税務署は行政機関ですので、法律に従って申告指導や税務調査をしています。
ただ、法律は原則的な内容しか記載していないので、税務署職員でも解釈に迷うケースは少なくありません。
そんな法律のFAQとなっているのが「国税庁長官通達」、通称「法令解釈通達」です。
税務署の現場では、この法令解釈通達に基づいて申告指導や相談対応をしています。
そこで今回は、法律と法令解釈通達の違いについてご説明します。

目次
法律は日本の全ての人が守るべき約束事
法律は、日本の全ての人が守るべき規定です。
確定申告の申告期限や税金の税率も法律に規定されていますし、申告書に提出する添付書類の種類についても法律に記載があります。
また、脱税事件で脱税した人が逮捕されるケースがありますが、これは法律で罰則規定があるから逮捕が可能となっています。
【国税通則法第百二十六条】
納税者がすべき国税の課税標準の申告(その修正申告を含む。

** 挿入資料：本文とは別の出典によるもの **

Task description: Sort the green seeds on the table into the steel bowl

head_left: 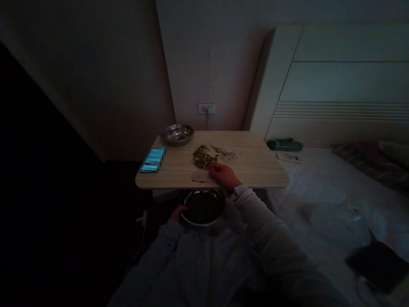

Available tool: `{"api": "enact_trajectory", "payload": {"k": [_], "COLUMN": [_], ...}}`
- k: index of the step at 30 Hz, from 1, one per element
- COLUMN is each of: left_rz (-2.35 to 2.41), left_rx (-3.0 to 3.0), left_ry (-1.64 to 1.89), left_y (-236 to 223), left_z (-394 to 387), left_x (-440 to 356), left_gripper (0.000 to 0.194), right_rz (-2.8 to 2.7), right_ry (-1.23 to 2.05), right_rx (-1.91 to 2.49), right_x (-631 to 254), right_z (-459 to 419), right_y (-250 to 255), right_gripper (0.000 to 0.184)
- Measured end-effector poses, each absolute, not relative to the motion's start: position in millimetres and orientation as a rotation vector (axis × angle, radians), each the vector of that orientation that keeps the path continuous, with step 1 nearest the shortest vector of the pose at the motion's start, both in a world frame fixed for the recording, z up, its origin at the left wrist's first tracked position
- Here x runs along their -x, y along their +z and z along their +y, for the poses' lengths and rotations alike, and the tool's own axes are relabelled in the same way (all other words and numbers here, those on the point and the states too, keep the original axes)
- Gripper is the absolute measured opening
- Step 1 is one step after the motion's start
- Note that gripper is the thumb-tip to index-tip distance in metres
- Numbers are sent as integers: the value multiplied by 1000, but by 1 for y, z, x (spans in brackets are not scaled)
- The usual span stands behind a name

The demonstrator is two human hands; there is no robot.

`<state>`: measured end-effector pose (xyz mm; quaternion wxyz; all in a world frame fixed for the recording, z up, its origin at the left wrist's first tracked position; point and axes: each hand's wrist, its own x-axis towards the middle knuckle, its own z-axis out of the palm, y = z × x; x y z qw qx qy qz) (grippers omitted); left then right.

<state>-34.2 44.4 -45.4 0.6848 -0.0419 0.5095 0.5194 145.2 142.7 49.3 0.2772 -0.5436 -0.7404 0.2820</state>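
Note:
On the light wooden table (167,171) lies a pile of small green beans (204,158), thinning out to the right into a sparser scatter of darker bits. My right hand (224,174) is closed at the near side of the pile, its fingers on a pale, thin, rounded piece (200,175) that looks like a scraper. A few beans lie along that piece's near edge. Below the table's front edge, my left hand (178,213) grips the left rim of a metal bowl (201,224). Dark contents fill this bowl, too dim to make out.
Another metal bowl (177,135) stands at the table's back left corner, with a lit phone (153,160) in front of it. To the right, a bed (309,182) holds a remote control (289,158), a green bottle-like thing (284,144) and a dark flat object (378,265).

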Motion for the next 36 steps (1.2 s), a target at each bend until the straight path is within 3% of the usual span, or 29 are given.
{"api": "enact_trajectory", "payload": {"k": [17, 26, 36], "left_rz": [1119, 1132, 1123], "left_rx": [106, 91, 88], "left_ry": [1174, 1188, 1202], "left_y": [-20, -34, -31], "left_z": [36, 40, 40], "left_x": [25, 27, 27], "left_gripper": [36, 31, 39], "right_rz": [-2016, -2025, -2032], "right_ry": [754, 758, 801], "right_rx": [1476, 1453, 1409], "right_x": [-145, -144, -144], "right_z": [141, 141, 140], "right_y": [52, 51, 51], "right_gripper": [31, 31, 31]}}
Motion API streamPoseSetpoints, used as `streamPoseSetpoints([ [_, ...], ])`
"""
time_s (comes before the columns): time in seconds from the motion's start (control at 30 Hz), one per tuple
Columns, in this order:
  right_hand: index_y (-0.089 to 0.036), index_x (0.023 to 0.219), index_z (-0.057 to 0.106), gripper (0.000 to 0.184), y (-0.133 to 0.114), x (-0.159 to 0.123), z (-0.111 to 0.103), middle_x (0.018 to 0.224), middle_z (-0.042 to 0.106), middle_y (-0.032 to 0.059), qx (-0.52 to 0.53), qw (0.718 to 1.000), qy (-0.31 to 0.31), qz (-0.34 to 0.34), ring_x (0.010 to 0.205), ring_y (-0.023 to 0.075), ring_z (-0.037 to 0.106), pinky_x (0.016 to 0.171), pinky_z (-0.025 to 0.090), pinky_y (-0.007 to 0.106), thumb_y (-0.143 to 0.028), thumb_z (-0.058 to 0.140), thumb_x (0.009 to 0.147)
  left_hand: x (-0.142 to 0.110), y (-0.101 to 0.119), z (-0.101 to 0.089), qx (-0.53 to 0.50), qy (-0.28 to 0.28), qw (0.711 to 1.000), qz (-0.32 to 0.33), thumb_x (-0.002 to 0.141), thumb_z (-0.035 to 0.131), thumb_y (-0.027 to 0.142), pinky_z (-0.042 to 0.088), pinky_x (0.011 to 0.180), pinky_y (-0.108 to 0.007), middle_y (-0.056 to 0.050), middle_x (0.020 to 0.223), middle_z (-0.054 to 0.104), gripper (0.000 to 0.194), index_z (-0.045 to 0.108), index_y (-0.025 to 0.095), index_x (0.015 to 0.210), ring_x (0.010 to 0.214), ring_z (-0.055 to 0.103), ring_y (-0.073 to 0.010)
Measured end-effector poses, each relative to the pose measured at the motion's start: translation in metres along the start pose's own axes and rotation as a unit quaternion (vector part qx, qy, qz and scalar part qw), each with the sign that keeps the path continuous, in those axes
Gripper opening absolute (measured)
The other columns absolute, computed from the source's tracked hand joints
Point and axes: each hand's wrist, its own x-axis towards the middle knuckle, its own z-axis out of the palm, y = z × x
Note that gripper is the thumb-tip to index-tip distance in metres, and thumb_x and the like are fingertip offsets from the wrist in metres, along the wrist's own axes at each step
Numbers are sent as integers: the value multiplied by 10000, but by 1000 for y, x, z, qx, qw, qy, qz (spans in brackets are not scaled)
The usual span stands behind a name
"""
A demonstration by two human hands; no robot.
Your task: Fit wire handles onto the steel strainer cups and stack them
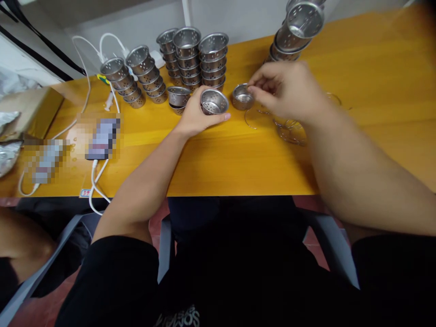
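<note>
My left hand (195,116) is wrapped round a perforated metal strainer cup (214,102), thumb along its near side and its mouth facing up toward me. Thumb and forefinger of my right hand (277,88) are pinched at the rim of a shallower metal cup (242,101), just right of the first one. Whether a thin wire is also in that pinch I cannot make out. Thin wire rings (291,132) lie on the table below my right hand. Left of my left hand sit two stacked strainer cups (179,96).
Several stacks of strainer cups (189,61) stand along the back of the wooden table (238,168). A tall stack (299,29) leans at the back right. Charging phones (103,138) with white cables and a cardboard box (41,111) lie left. Another person's knee (27,240) shows at lower left.
</note>
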Motion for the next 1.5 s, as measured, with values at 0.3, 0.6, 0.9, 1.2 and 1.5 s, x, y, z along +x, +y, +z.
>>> streamPoseSetpoints([
  [0.3,-342,1131,851,174,-4,8,48,1024,873,70,91,995,33,-11,929,327,782,904,662,505,-489,854,1225,-1,2,14,-23,1,1000,-9,872,1144,866,675,1364,-653,-138,1515,795,1122,589,248,1626,1455,847,-387],
  [0.6,-380,1053,823,363,-3,13,60,1038,901,71,80,994,67,34,994,366,788,900,677,565,-720,855,1177,-2,-4,21,-38,-31,999,20,904,1082,923,617,1406,-659,-137,1581,721,1178,486,262,1678,1536,802,-400],
  [0.9,-443,1533,848,572,-28,8,46,1133,932,78,46,991,-9,127,1337,481,799,1090,678,650,-849,741,1146,-4,34,17,-22,-33,999,-16,920,1058,969,599,1421,-665,-94,1490,749,1101,567,290,1634,1491,821,-401],
  [1.2,-356,1234,834,422,-31,5,38,1207,921,103,155,986,-26,61,1038,354,795,965,672,559,-765,766,1156,-6,28,11,-10,-49,999,-11,1103,911,879,668,1358,-628,-96,1460,800,847,595,275,1607,1407,862,-359],
  [1.5,-360,1017,612,885,-31,3,33,918,762,29,243,968,-48,38,751,269,691,693,555,460,-1156,944,816,-7,19,14,-15,-55,998,32,1033,986,696,657,1369,-578,-107,1599,716,908,514,296,1696,1538,811,-370],
])
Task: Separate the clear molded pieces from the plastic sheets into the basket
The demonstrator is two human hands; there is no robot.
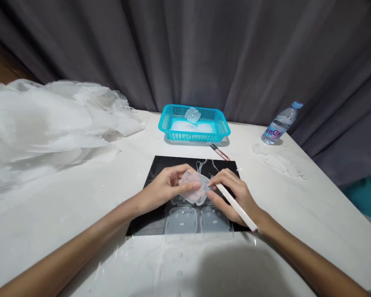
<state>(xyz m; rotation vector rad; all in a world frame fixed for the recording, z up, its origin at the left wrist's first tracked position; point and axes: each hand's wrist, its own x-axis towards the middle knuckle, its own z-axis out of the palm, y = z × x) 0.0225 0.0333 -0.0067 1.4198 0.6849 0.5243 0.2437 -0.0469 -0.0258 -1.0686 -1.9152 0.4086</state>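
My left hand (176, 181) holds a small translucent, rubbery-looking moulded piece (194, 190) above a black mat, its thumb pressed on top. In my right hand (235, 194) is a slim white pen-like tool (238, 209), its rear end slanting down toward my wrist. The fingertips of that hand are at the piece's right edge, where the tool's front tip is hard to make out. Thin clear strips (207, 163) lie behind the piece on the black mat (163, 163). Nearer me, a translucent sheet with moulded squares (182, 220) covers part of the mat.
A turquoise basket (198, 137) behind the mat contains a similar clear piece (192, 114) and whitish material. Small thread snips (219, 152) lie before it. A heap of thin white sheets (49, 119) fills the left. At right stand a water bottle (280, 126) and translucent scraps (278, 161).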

以下この条において「申告」という。)をしないこと、虚偽の申告をすること又は国税の徴収若しくは納付をしないことを煽せん動した者は、三年以下の懲役又は二十万円以下の罰金に処する。
国税庁長官通達は法律解釈を示した国税組織の約束事
民法や刑法、所得税法などの法律は聞いたことがあると思いますが、「国税庁長官通達」についてはほとんど人が知らないかと思います。
国税庁長官通達とは、国税庁長官が発する指示文書であり、法律の条文に記載事項の実用例(法令解釈)が示されています。
通達は法律ではありませんが、税務署職員は必ず国税庁長官通達に従って申告指導をします。
なぜなら、国税庁は税務署の上級機関であり、公務員を上司の命令に従う義務が法律で定められているからです。
【国家公務員法第九十八条】
(法令及び上司の命令に従う義務並びに争議行為等の禁止)
職員は、その職務を遂行するについて、法令に従い、且つ、上司の職務上の命令に忠実に従わなければならない。
なので、税務署の指摘を理解するためには、法令解釈通達を理解して申告をする必要があります。
なお、法令解釈通達は国税庁ホームページで確認できます。
税務署に相談する際は、回答の根拠となる法律や通達を確認すること

税務署の相談で遭遇したくないのが、税務署職員の誤回答です。
ただ、法律知識がない状態で、税務署の回答が間違っているのを見抜くのは難しいです。
そんな時に確認してほしいのが、回答した内容の根拠となる法律や通達を示してもらうこと。
税務署職員は法律や法令解釈通達に基づき回答するので、回答する内容には必ず根拠が存在し、根拠がない回答は職員の憶測にしか過ぎません。
特にローン控除など、特例適用をする場合には要件1つで適用の可否が反転します。